*Wishlist*
- CLEREZZA-219: Rollback / atomicity
- A committed Transactions is like a patch to a set of graphs
- Transaction can be copied and executed on another instance
- Optimistic concurrency control
- Code that doesn't modifies MGraphs need no transactions
- No more ConurrentModificationException: Iterators returned by MGraphs
point to the version at the moment of invocation
*Problems*
- Consistency with Bnode
- Suppose we have an mGraph with: _:a rdf:type ex:Animal
- The transactions t1 and t2 both read the above unique triple of the
MGraph
- t1 adds _:a rdf:type ex:Cat
- t2 adds _:a rdf:type ex:Dog
- The second thread should fail to commit
*Solution approach*
I'm unfamiliar with the java transaction api, I'm not sure how this could
replace/affect the following
I immagine the api being used like this (in Scala, in Java some additional
interfaces would be needed)
val tm: TcTransasctionManager = ...
val t = tm.createTransaction { tcManager =>
val mGraph = tcManger.getMGraph(new UriRef("http://example.org/test.graph
"))
//within this block it appears as if there's no one else in the world, we
don't have to care
//about locking
}
//retries up to 5 time if applying the result patch fails
//transactions that perform only read operations produce an empty patch and
commit thus never fails
val result = t.commit(5)
//we could also run the transaction without any change being actualy sone to
the tcManager
//val result = t.simulate()
A Transaction is specified by a function that takes a TcManager, the
functionality of the transaction is implemented in this function and all
access to mGraphs occurs via the the TcManager received as argument. The
list of triple collections as well as the triple collection returned by this
TcManager appear not to change unless for the changes done within the
perform method.
- when a transaction is committed or when a read access is done, all
previous write call are transformed into a patch, this patch is associated
to the transaction
- All read access are performed against a base graph and a set of
transaction that have been committed but have not yet been applied to the
base graph or that are associated to the transaction performing the read
operation.
- Changes within a transaction produce a patch, at the time of commit it
is checked that the mgraph is still compatible with the change (removed
triples are still there and the context of affected bnodes is unchanged)

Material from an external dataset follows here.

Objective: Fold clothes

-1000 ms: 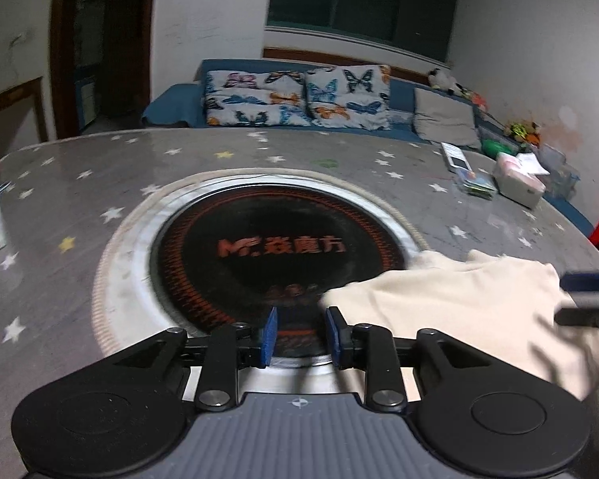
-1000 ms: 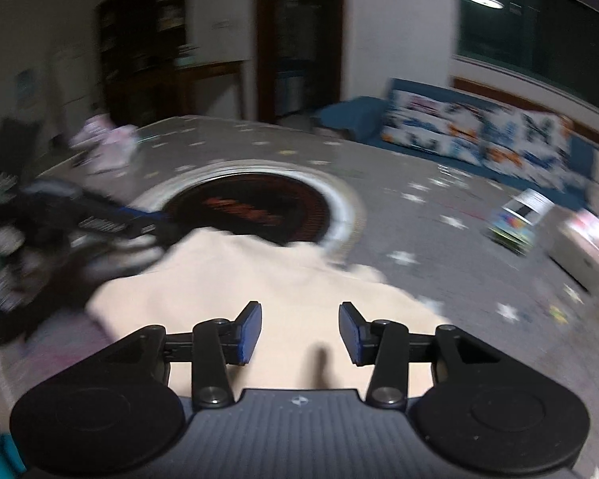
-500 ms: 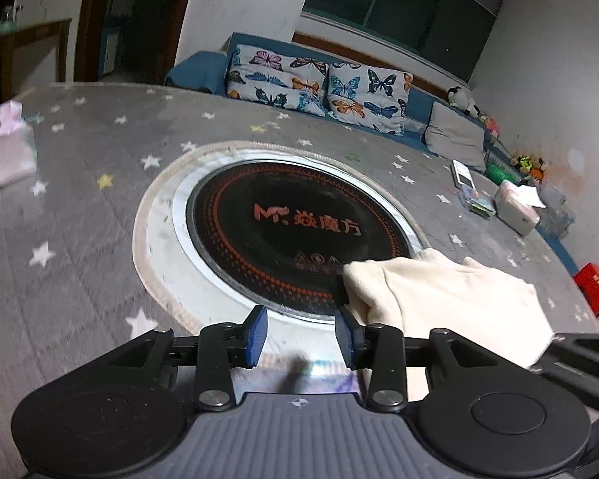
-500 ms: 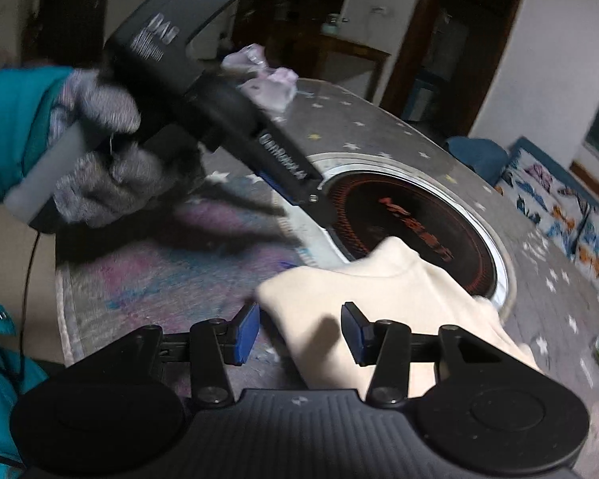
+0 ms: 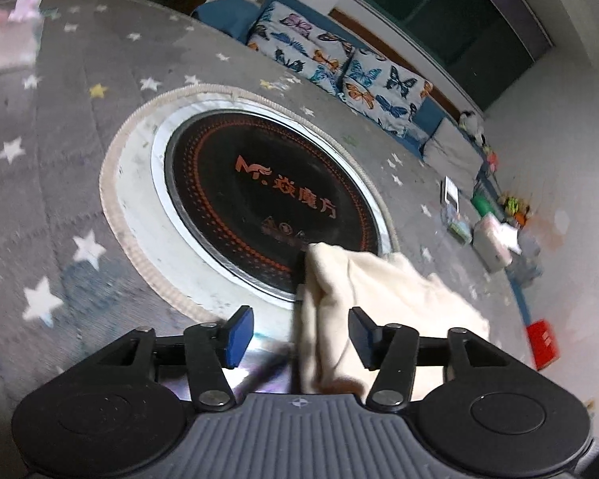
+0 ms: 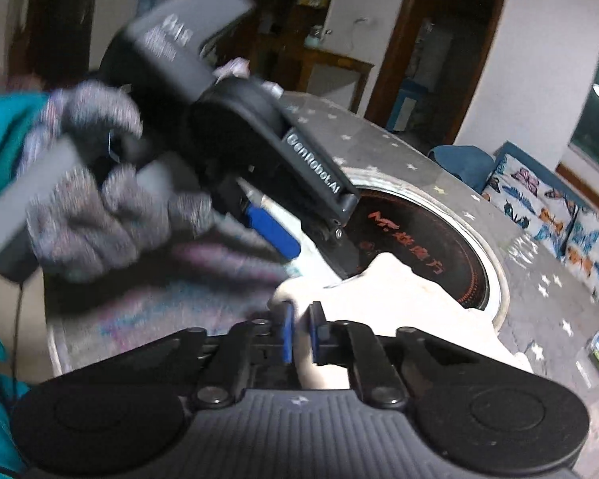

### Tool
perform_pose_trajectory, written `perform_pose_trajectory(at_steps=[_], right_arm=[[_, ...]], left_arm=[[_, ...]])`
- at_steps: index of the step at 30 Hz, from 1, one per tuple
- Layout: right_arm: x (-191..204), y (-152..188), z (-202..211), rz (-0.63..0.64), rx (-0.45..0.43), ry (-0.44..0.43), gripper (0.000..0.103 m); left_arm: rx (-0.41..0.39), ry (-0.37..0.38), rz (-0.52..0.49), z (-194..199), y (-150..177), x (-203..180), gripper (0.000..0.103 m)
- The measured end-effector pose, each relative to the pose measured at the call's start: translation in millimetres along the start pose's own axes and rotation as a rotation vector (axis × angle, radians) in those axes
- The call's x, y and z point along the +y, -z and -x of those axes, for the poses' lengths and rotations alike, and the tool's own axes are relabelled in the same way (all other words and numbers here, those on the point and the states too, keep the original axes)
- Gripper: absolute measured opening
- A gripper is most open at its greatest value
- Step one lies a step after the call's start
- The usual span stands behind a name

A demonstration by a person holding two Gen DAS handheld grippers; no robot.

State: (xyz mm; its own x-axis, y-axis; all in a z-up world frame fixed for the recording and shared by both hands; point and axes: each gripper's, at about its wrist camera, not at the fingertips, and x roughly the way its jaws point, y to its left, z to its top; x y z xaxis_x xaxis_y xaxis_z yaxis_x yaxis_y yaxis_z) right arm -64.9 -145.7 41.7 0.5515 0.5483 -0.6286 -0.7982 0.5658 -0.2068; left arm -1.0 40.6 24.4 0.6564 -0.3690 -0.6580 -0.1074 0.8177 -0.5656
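Around the work spot: round table (image 5: pixel 60 183) w/ grey star-print cover, and set in its middle a black round cooktop (image 5: pixel 259 199) w/ orange lettering and a pale ring round it. Beyond the far edge, a blue sofa w/ butterfly cushions (image 5: pixel 339 68); at the table's right rim, small boxes and clutter (image 5: pixel 491 235), too blurred to name. A pink-white packet (image 5: pixel 4 40) lies at the far left edge.

Cream garment (image 5: pixel 379 291) lies bunched at the near side, its top corner overlapping the cooktop's rim, rest on the cover toward the right. In the right wrist view the left gripper's body blocks much of the table's left part.

Room: wide bare cover to the left and far side of the cooktop; near edge is close behind the garment.

Left gripper (image 5: pixel 301 333) points down at a slant, rolled to one side; jaws have just been opening and stand apart, a fold of garment between them, nearer the right pad, neither pad pressing it. In the right wrist view it's held by a hand in a grey knit glove (image 6: pixel 96 215), teal sleeve (image 6: pixel 4 139) behind.

Right gripper (image 6: pixel 299 333) also slants down; jaws have just closed and are pinched together on the garment's near-left edge, cloth bulging above the blue pads (image 6: pixel 286 335).
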Motion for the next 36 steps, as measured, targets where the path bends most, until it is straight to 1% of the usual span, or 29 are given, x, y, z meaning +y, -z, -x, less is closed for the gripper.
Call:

- when a triple is added or removed containing an existing bnode (one
that has not been added with the transaction) a the context of this bnode in
the original graph is marked for removal and a replacement subgraph with
distinct bnode objects is created.
- A scheduled task monitors the readlock on mGraphs and choosed suitable
moments for applying committed patches to the base mgraph, only during this
operation the base mgraph is write-locked. No transaction function is
executed while patches are applied, no iterator should be open the mGraph or
some mechanism not to ConcurrentModificationExceptions must be applied.
*Performance*
On read access apart from the base-graph a set of patches has to be checked,
both for additions and removals of triples. As under normal circumstances
the umber of patches should be relatively small this shouldn't be too bad.
Write operations should get significantly faster as generating and adding a
patch does not require a qrite lock on the base graph.